Your objective
Nothing but the lines from the one containing "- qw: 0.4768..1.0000" to the end of the data should be copied, exactly, and the pictures stay out.

Supplied material
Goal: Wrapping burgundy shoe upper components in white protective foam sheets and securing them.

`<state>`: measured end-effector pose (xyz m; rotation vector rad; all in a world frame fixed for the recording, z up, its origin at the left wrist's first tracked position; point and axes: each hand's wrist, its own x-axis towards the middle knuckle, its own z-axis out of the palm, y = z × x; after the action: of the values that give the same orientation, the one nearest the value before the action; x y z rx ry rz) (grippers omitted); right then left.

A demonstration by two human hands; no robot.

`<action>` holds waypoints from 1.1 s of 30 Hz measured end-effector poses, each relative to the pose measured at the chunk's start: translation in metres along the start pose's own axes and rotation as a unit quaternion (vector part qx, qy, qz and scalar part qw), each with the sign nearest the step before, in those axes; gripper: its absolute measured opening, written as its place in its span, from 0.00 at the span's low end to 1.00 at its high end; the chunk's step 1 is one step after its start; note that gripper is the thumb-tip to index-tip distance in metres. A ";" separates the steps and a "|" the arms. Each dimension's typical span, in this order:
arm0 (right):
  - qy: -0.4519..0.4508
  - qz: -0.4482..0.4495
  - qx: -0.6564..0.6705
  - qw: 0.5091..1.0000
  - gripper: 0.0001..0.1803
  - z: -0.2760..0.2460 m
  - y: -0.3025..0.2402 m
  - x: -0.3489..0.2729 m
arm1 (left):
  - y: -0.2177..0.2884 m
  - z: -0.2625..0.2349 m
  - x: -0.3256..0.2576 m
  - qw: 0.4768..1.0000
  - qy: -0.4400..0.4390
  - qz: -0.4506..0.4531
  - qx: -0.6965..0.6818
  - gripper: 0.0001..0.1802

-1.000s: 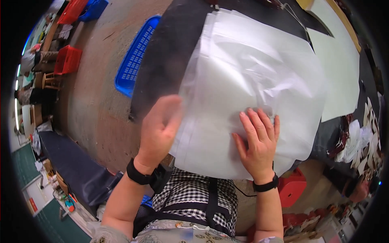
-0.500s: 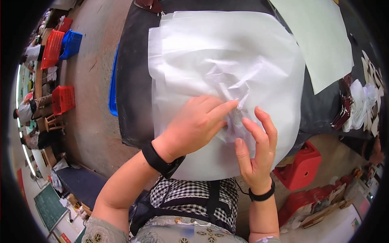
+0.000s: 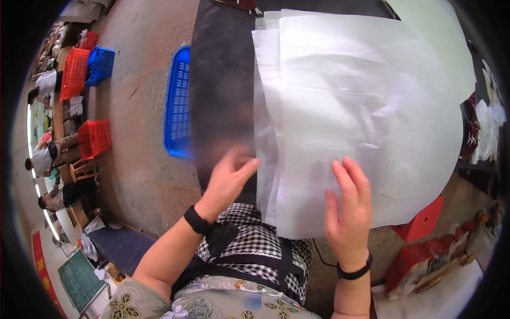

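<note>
Head view: a stack of thin white paper sheets (image 3: pixel 350 117) is being spread over the dark table (image 3: pixel 223 90). The stack's near left edge is being pinched by the left hand (image 3: pixel 228 178), fingers narrowed on it. The stack's near edge is being pressed flat by the right hand (image 3: pixel 349 204), fingers spread wide. A blue crate (image 3: pixel 178 103) is lying just left of the table.

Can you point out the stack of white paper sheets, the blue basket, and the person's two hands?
white paper sheets (image 3: pixel 361 117), head view, middle of the top sheet.
blue basket (image 3: pixel 178 106), head view, its slotted side wall.
left hand (image 3: pixel 228 178), head view, back of hand.
right hand (image 3: pixel 350 210), head view, back of hand.
</note>
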<state>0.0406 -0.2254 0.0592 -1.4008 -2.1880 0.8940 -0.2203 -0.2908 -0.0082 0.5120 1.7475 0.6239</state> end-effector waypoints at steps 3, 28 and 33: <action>0.020 0.023 0.009 1.000 0.30 0.024 0.007 -0.003 | 0.008 0.020 -0.001 0.999 -0.013 -0.008 -0.029 0.30; 0.023 0.244 0.501 0.830 0.34 0.006 0.032 0.014 | 0.049 0.042 -0.022 0.921 -0.356 0.151 -0.045 0.25; 0.002 0.239 0.483 0.842 0.34 0.005 0.028 0.017 | 0.064 0.035 -0.033 0.885 -0.384 0.241 0.105 0.43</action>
<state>0.0485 -0.2027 0.0363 -1.3434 -1.0016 1.8077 -0.1764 -0.2573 0.0500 1.1887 0.9241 0.4698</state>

Completed exercise
  - qw: 0.4768..1.0000
  - qy: -0.4400..0.4390
  - qz: -0.4506..0.4531
  - qx: -0.6965..0.6818
  - gripper: 0.0001..0.1802

-1.000s: 
-0.500s: 
+0.000s: 

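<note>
Head view: a stack of thin white paper sheets (image 3: pixel 350 117) is being spread over the dark table (image 3: pixel 223 90). The stack's near left edge is being pinched by the left hand (image 3: pixel 228 178), fingers narrowed on it. The stack's near edge is being pressed flat by the right hand (image 3: pixel 349 204), fingers spread wide. A blue crate (image 3: pixel 178 103) is lying just left of the table.

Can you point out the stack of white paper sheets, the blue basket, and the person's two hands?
white paper sheets (image 3: pixel 361 117), head view, middle of the top sheet.
blue basket (image 3: pixel 178 106), head view, its slotted side wall.
left hand (image 3: pixel 228 178), head view, back of hand.
right hand (image 3: pixel 350 210), head view, back of hand.
</note>
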<state>0.0406 -0.2254 0.0592 -1.4008 -2.1880 0.8940 -0.2203 -0.2908 -0.0082 0.5120 1.7475 0.6239</state> end-effector waypoints at steps 3, 28 and 33: <action>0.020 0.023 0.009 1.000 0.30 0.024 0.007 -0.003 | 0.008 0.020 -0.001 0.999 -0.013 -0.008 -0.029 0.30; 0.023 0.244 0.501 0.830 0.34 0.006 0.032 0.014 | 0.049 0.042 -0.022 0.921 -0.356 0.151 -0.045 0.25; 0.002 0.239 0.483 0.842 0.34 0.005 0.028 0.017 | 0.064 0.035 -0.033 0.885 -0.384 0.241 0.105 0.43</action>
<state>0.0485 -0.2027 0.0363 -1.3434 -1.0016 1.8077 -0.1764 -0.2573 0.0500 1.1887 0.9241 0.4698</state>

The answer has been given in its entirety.